In a dataset with multiple observations for each subject I want to take a subset with only the maximum data value for each record. For example, with a following dataset:
ID <- c(1,1,1,2,2,2,2,3,3)
Value <- c(2,3,5,2,5,8,17,3,5)
Event <- c(1,1,2,1,2,1,2,2,2)
group <- data.frame(Subject=ID, pt=Value, Event=Event)
Subject 1, 2, and 3 have the biggest pt value of 5, 17, and 5 respectively.

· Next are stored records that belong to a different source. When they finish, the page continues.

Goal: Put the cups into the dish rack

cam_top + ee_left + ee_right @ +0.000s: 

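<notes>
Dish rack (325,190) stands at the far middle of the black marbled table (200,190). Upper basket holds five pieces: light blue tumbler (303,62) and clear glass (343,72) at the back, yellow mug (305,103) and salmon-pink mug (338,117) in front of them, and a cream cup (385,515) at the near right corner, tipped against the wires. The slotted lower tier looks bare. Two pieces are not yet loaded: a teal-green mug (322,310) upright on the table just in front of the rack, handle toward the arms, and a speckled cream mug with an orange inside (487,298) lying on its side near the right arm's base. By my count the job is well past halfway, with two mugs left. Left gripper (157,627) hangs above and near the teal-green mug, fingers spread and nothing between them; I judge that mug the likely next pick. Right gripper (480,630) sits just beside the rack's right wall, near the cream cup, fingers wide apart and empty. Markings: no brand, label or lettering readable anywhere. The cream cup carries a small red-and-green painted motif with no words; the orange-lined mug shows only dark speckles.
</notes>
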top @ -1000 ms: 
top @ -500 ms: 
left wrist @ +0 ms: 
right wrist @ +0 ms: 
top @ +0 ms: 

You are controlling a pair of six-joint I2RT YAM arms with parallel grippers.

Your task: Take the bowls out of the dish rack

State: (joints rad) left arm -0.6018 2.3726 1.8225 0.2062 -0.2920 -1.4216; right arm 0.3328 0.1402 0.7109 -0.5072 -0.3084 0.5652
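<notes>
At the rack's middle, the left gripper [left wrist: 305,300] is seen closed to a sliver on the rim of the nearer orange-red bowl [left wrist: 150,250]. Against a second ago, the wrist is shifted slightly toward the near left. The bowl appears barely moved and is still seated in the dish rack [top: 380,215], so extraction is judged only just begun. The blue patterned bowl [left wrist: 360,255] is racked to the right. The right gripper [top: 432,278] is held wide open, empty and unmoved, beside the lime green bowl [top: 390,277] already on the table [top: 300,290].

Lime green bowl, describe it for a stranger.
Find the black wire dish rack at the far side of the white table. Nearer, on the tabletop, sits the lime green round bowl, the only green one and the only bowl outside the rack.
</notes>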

How could I first find the biggest pt value for each subject, and then, put this observation in another data frame? The resulting data frame should only have the biggest pt values for each subject.
Another data.table
solution:
library(data.table)
setDT(group)[, head(.SD[order(-pt)], 1), by = .(Subject)]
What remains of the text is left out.